Dec. 17, 2008

Reviewed by Richard Lee Zuras

Released Nov. 28

1 hr. 22 min.

Pg-13

Seth Gordon/New Line Cinema

Vince Vaughn

Reese Witherspoon

Robert DuVall

Sissy Spacek

Jon Voight

Jon Favreau

Mary Steenburgen

Dwight Yoakam

Kristin Chenowith

Where do I begin? Should I opine about the fact that a cast like this should be working on Oscar caliber movies and not “this year’s Christmas movie” that we will all see (even the head of Warner Brothers gave an exact quote that this is the only movie out there that deals with Christmas, ergo we will all see it) because, really, how many times can you watch A Christmas Story?  Should I rage at the fact that heavy marketing budgets almost always work–regardless of the quality of the film? (Queue the sheep!) Would it be fruitful to ask you to expect a greater movie from an 80 Million Dollar Budget!? Could I possibly convince you to admit that you laugh at a movie like this in great part because you showed up, $5 or $10 bill in hand, expecting to exercise those pesky yuletide stress demons?

Might I at least convince you that comedies, good comedies, take inventory of what they have and utilize said inventory for comic effect? Have you ever seen a comic not use his or her body for comic effect when the golden opportunity presents itself? Watch Chaplin, the Marx brothers. Hell, watch Sarah Silverman or Robin Williams or Roseanne or…you get the point. You use comedy where you find it. So…

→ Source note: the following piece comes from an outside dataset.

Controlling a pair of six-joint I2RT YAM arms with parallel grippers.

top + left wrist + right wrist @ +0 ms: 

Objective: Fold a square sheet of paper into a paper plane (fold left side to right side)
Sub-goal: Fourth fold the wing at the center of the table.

Did anyone notice that Vince Vaughn is a wee bit taller than Reese Witherspoon? Even the poster had to recognize this. In interviews they both consistently spoke about it. This isn’t about short jokes, my friends. This isn’t about tall jokes either. This is about mining for comedy gold! How do you not take advantage of this sight gag in a film whose very premise is to expose childhood scars and differences among a couple? Now don’t even try to tell me that the film didn’t go there because it was obvious–most of these jokes were as obvious as Tennessee Williams screens in his original The Glass Menagerie concept. Do not try to tell me that the joke was so über-apparent that it was better left unsaid. Why? Because I counted the amount of times Reese stood on a box to hide their height difference. I also counted the times they forgot to put her on a box. I haven’t seen this sort of “height up and down” since Sly and Hulk Hogan squared off in Rocky 3!

Furthermore, can we stop handing over such big cast movies to guys who think Seinfeld is an old, old, show? Give me a guy who wasn’t raised on South Park and Axe cologne. I tire easily when I see projectile vomiting as the lead joke, the advertised joke, the repeated joke, the button joke. This film even ends with it. People, this is not a $268 SNL skit–this is cinema. If you are going to hire comedians then let them be comedians. Not everyone in the audience thinks it is the height of comedy to simply reference whatever is in vogue either. Nothing is staler than watching cage matches. Nothing is staler than the 30-something ticking clock. Nothing is staler than the concept that a movie need only to elicit four or five laughs. Four or five, obvious, forced, projectile, arrested development laughs at that. After all, South Park runs daily for free.